I see. The core of your answer is “the delays happen concurrently” Still, it is a different in behavior, solely based on the dispatchers used. When using the same dispatcher, why can’t the delays happen simultaneous too? That would keep the behavior identical. It seems a short-cut is take when the dispatchers are the same the the

emit

winds up as a ‘simple’ call to the collectors lambda.

Zach Klippenstein (he/him) [MOD]

06/21/2019, 7:47 PM

because when the dispatchers are the same,

emit

is a synchronous call to your

collect

body, so the

delay(200)

can’t happen until it returns (after

delay(1000)

)

Zach Klippenstein (he/him) [MOD]

06/21/2019, 7:48 PM

if you always want your

flow

body to run concurrently, just explicitly launch a new coroutine inside it (use

channelFlow

)

Zach Klippenstein (he/him) [MOD]

06/21/2019, 7:49 PM

Copy code

val flow = channelFlow {
    launch {
      for (i in 1..100) {
          send(1)
          delay(200)
      }
    }
}

Zach Klippenstein (he/him) [MOD]

06/21/2019, 7:50 PM

you could also add a buffer by using the

buffer()

operator, but i think this more directly expresses the behavior you want

Zach Klippenstein (he/him) [MOD]

06/21/2019, 7:50 PM

https://kotlin.github.io/kotlinx.coroutines/kotlinx-coroutines-core/kotlinx.coroutines.flow/channel-flow.html

streetsofboston

06/21/2019, 7:52 PM

I know all about using channels or a buffer to ‘fix’ this. And I understand how it may happen. But why is it implemented this way? Why are the behaviors not the same, regardless of the dispatchers used? It is possible to make the behaviors the same. If there’s no buffer, have

emit

suspend until the collector’s lambda finishes.

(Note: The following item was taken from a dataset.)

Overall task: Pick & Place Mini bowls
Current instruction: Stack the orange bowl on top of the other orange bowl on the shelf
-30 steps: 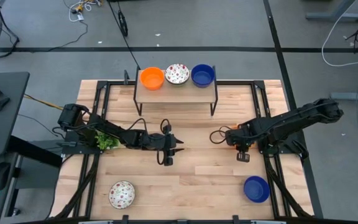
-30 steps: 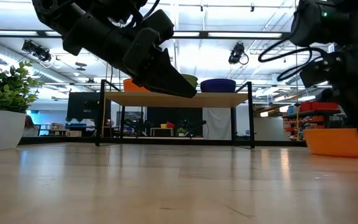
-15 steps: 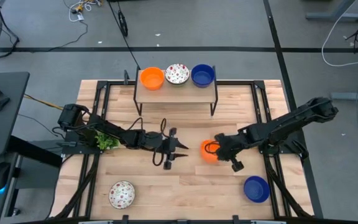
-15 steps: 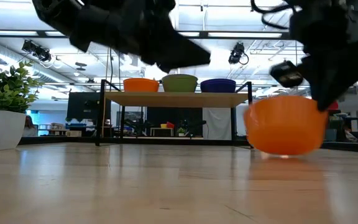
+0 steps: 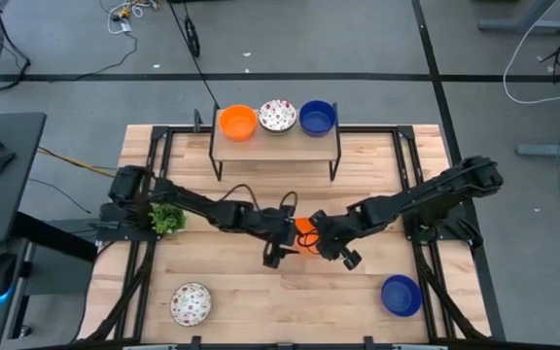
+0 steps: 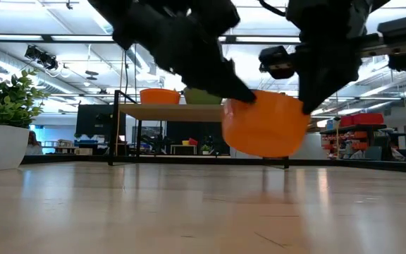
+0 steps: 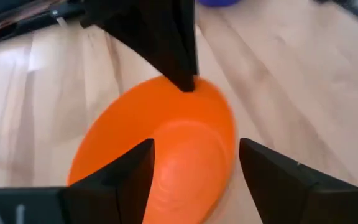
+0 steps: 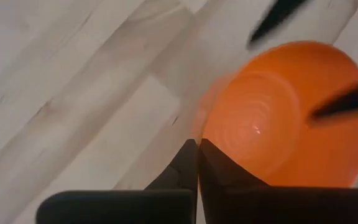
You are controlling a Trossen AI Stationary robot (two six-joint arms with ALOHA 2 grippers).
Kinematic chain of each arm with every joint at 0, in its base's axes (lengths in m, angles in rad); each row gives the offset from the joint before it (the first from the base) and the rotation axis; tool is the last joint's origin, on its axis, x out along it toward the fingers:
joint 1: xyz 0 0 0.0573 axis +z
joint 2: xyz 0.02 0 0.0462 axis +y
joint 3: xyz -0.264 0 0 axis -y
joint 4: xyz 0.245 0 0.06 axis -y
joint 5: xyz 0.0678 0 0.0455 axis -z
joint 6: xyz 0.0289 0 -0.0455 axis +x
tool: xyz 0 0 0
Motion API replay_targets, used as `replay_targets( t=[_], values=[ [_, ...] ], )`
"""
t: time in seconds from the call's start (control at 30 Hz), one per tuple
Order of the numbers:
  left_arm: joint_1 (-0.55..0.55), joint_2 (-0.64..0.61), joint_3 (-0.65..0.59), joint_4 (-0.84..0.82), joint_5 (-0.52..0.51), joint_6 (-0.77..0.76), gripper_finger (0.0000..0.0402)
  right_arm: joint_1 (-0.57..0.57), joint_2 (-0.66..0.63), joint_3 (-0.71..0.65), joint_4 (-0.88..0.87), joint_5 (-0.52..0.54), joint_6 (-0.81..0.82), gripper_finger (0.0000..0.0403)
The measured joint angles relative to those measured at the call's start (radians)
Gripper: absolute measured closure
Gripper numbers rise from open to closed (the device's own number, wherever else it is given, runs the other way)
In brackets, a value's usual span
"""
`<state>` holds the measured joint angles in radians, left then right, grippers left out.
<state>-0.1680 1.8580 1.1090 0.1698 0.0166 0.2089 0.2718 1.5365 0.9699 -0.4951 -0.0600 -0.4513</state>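
An orange mini bowl (image 5: 304,234) hangs above the table's middle, between my two grippers. My right gripper (image 8: 197,146) is shut on it. My left gripper (image 7: 197,163) is open at the bowl's opposite side, one finger over the bowl's hollow and the other outside its rim; I cannot tell whether they touch it. An orange bowl (image 5: 237,122), a speckled bowl (image 5: 277,115) and a blue bowl (image 5: 317,118) stand on a small shelf at the far side. A speckled bowl (image 5: 191,303) and a blue bowl (image 5: 401,295) sit on the table near the front edge. My right gripper pinches the orange bowl's rim (image 8: 202,127) between its two fingers, at the side toward the table's right. The fingers slant down from the right. The bowl (image 6: 266,124) hangs tilted and clear of the table.
A low wooden shelf on black legs (image 5: 275,144) stands at the table's far middle. A green plant in a white pot (image 5: 167,220) is at the left, beside my left arm. Bare wood lies between the two front bowls.
My right gripper has carried the orange bowl from the table's right toward its middle, rolling its wrist and lifting the bowl off the wood. My left gripper has gone toward the right, up to the bowl.
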Motion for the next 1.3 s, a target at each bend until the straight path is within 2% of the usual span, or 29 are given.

Zach Klippenstein (he/him) [MOD]

06/21/2019, 7:54 PM

Oh, you want the 1200 delay even if buffers/different dispatchers are used?

streetsofboston

06/21/2019, 7:55 PM

I expected the frequency of the print-outs to be 1200 milliseconds all the time, regardless of the Dispatchers used if there is no buffer (or Channel with a buffer) The Flow’s

emit

suspends and resumes only when the collector’s lambda finishes. If buffers are used, the delay should be 1000. But the difference in dispatchers shouldn’t matter, and the delays should be 1200…

Zach Klippenstein (he/him) [MOD]

06/21/2019, 7:58 PM

The whole point of the

flowOn

operator is to allow you to run the upstream flow concurrently with the downstream flow though. Like if you replace your

delay

with

Thread.sleep

(or some long-running IO operation), you don’t want that blocking the collecting coroutine.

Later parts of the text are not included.